Hoe bepaal je of er sprake is van taalachterstand?
Dit kun je op twee manieren doen: relatief en absoluut. Het kan zijn dat deze twee manieren van elkaar verschillen.

Relatief (= norm gerelateerd)
Hier wordt de achterstand gemeten op een relatieve manier. Dit wordt gedaan door de scores van de kinderen te vergelijken met het landelijke gemiddelde. Als je hierbij ver onder het gemiddelde zit wordt er gesproken van een taalachterstand.

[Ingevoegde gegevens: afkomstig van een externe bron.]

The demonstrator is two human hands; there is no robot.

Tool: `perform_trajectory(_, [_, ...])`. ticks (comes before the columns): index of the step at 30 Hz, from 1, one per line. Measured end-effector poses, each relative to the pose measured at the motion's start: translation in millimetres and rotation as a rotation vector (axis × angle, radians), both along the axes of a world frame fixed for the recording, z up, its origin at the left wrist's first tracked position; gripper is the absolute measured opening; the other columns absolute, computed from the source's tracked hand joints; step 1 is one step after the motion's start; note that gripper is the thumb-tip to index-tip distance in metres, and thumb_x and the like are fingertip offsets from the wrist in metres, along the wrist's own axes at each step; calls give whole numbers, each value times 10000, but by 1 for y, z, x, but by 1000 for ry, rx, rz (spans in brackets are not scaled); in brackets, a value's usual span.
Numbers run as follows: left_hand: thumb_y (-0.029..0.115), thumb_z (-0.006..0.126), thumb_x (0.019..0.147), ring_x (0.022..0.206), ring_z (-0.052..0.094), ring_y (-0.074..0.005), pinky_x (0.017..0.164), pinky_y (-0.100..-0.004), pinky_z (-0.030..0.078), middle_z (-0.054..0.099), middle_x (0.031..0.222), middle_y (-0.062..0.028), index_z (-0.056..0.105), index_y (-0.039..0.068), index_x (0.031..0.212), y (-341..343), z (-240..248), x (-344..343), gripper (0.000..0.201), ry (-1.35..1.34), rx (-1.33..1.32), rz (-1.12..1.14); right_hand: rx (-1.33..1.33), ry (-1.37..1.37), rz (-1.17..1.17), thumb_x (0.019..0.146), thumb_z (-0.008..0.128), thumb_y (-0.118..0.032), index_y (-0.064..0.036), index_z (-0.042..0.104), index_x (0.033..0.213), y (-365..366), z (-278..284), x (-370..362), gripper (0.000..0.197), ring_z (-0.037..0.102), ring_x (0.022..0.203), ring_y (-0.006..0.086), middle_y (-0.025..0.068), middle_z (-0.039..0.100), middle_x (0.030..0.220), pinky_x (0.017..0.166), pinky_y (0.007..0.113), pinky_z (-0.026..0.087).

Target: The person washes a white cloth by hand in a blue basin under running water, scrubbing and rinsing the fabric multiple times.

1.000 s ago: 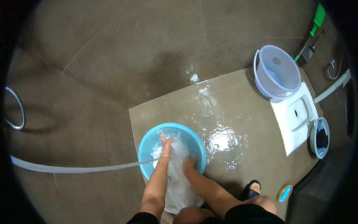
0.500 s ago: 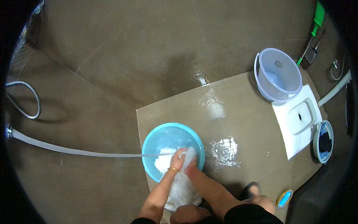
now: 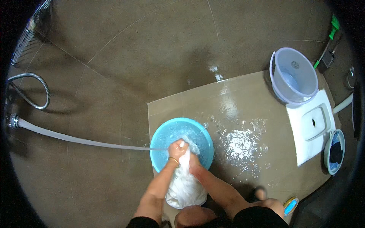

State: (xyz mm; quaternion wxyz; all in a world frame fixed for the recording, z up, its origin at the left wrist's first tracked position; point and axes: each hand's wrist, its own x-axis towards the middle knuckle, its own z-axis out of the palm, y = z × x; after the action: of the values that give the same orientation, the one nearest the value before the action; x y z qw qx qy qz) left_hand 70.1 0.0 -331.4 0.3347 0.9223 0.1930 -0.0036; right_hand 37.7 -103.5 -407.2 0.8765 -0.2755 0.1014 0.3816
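A light blue basin point(image 3: 209, 136) of water stands on the floor, its surface churned and bubbly. Water point(image 3: 87, 143) shoots from a tap point(image 3: 14, 121) at the left into it. Over the basin, my left hand point(image 3: 177, 150) is closed around bunched white cloth point(image 3: 184, 161), with a bit poking out above the fist. My right hand point(image 3: 194, 163) grips the same cloth from the right side, its fingers partly hidden. Toward me, the cloth runs into a white heap point(image 3: 186, 191) between my forearms; whether a container lies beneath it, I cannot tell.
At the right, a pale lavender bucket point(image 3: 294, 78) stands beside a white squat toilet point(image 3: 303, 146). A small pail point(image 3: 327, 155) holds dark and blue cloth. A metal hose point(image 3: 46, 89) loops on the left. Wet, shiny floor point(image 3: 239, 146) lies right of the basin.
The white cloth that lay in the basin is now bunched between my hands. My left hand has shifted slightly up and left. More splashes show on the floor, and the view has shifted a little.
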Motion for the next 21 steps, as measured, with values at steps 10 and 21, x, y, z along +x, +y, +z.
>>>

Absoluut (= drempel gerelateerd)
Wanneer de taalachterstand wordt gemeten op de absolute manier wordt er gekeken naar de vaardigheden met betrekking tot taal die een leerling minimaal moet beheersen. Deze moet de leerling beheersen om ervoor te zorgen dat het geen taalachterstand oploopt. Bij deze methode worden de leerlingen niet met elkaar vergeleken maar met een vaststaande norm. Wanneer de kinderen aan deze norm voldoen is er geen sprake van een taalachterstand. Het is hierbij dus ook mogelijk dat de leerling wanneer je zou meten op een relatieve manier wel een taalachterstand heeft.

Maar hoe herken je dit dan als ouder zijnde?
Het is soms moeilijk om als ouder zelf te ontdekken dat er sprake is van een taalachterstand. Dit is natuurlijk ook geheel gericht op de leeftijd van uw kind. Wat kan het al en wat zou het moeten kunnen?

Mogelijke kenmerken van een taalachterstand die u op kunnen vallen als ouder zijn:

  • Uw kind kan niet mee komen qua taal met zijn leeftijdsgenootjes
  • Uw kind heeft moeite met het benoemen van dagelijkse zaken
  • Uw kind scoort laag op veel van de voor hun leeftijdsgroep vereiste technische vaardigheden.